### Given data
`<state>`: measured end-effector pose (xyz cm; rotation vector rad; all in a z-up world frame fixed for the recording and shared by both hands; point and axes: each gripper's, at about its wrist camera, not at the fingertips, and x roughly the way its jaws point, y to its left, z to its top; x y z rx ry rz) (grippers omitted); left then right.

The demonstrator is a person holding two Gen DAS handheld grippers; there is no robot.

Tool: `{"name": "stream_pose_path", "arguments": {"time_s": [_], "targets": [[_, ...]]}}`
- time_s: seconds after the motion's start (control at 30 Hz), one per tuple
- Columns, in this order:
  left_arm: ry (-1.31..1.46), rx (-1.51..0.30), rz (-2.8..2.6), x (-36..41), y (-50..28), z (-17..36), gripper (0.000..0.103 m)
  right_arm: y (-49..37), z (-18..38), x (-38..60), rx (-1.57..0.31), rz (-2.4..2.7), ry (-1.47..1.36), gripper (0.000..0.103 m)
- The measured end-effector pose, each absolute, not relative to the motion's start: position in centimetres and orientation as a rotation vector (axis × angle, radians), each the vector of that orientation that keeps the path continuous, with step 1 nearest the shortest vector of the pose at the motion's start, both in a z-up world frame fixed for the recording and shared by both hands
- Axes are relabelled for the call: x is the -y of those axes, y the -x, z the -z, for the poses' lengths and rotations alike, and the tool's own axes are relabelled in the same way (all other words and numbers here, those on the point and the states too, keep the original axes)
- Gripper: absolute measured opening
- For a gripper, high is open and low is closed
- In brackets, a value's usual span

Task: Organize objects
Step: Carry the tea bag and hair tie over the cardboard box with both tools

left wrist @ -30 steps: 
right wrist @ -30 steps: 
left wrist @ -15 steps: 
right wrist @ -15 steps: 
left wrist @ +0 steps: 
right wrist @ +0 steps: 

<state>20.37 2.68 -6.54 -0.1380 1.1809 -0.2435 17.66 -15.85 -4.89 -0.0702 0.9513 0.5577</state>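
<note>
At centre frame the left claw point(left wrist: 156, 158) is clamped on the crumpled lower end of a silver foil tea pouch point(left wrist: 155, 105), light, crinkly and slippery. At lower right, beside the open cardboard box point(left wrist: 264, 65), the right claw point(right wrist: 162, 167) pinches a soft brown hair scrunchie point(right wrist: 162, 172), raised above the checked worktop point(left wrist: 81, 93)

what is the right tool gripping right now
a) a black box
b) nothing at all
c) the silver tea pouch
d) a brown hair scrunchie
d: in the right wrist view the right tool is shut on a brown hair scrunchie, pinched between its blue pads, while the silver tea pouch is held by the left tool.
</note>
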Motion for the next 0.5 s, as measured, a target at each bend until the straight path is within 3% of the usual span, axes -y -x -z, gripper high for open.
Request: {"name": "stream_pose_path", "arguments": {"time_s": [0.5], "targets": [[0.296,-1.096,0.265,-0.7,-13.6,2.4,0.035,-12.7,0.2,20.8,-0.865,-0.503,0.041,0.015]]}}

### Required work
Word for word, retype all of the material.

### Solution for this problem
`<state>`: measured end-effector pose (xyz cm; rotation vector rad; all in a z-up world frame fixed for the recording and shared by both hands; point and axes: each gripper's, at about its wrist camera, not at the fingertips, and x roughly the way its jaws point, y to its left, z to its top; x y z rx ry rz) (grippers omitted); left then right.

The demonstrator is a person holding two Gen DAS handheld grippers; there is no robot.

Tool: `{"name": "stream_pose_path", "arguments": {"time_s": [_], "targets": [[_, ...]]}}`
- time_s: seconds after the motion's start (control at 30 Hz), one per tuple
- Columns, in this order:
  left_arm: ry (-1.31..1.46), rx (-1.51..0.30), rz (-2.8..2.6), x (-36..41), y (-50..28), z (-17..36), gripper (0.000..0.103 m)
  right_arm: y (-49..37), z (-18..38), x (-38..60), rx (-1.57..0.31), rz (-2.4..2.7), ry (-1.47..1.36), gripper (0.000..0.103 m)
- The measured end-effector pose, each absolute, not relative to the motion's start: position in centimetres and orientation as a rotation vector (axis × angle, radians), each the vector of that orientation that keeps the path continuous, with step 1 nearest the shortest vector of the pose at the motion's start, both in a z-up world frame fixed for the recording and shared by both hands
- Axes are relabelled for the call: x is the -y of those axes, y the -x, z the -z, for the poses' lengths and rotations alike, and the tool's own axes are relabelled in the same way (all other words and numbers here, those on the point and the states too, keep the original axes)
- Gripper: absolute measured opening
- For a gripper, high is open and low is closed
- In brackets, a value's usual span

Task: Organize objects
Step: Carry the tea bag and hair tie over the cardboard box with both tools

left wrist @ -30 steps: 
right wrist @ -30 steps: 
left wrist @ -15 steps: 
right wrist @ -15 steps: 
left wrist @ +0 steps: 
right wrist @ +0 steps: 

<state>20.37 2.68 -6.54 -0.1380 1.1809 -0.2435 17.66 -15.85 -4.89 -0.0702 0.9513 0.5577</state>
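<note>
At centre frame the left claw point(left wrist: 156, 158) is clamped on the crumpled lower end of a silver foil tea pouch point(left wrist: 155, 105), light, crinkly and slippery. At lower right, beside the open cardboard box point(left wrist: 264, 65), the right claw point(right wrist: 162, 167) pinches a soft brown hair scrunchie point(right wrist: 162, 172), raised above the checked worktop point(left wrist: 81, 93)

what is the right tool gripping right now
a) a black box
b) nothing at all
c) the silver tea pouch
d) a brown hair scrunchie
d: in the right wrist view the right tool is shut on a brown hair scrunchie, pinched between its blue pads, while the silver tea pouch is held by the left tool.
</note>
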Motion for the next 0.5 s, as measured, a target at each bend until the straight path is within 3% of the usual span, axes -y -x -z, gripper high for open.
Request: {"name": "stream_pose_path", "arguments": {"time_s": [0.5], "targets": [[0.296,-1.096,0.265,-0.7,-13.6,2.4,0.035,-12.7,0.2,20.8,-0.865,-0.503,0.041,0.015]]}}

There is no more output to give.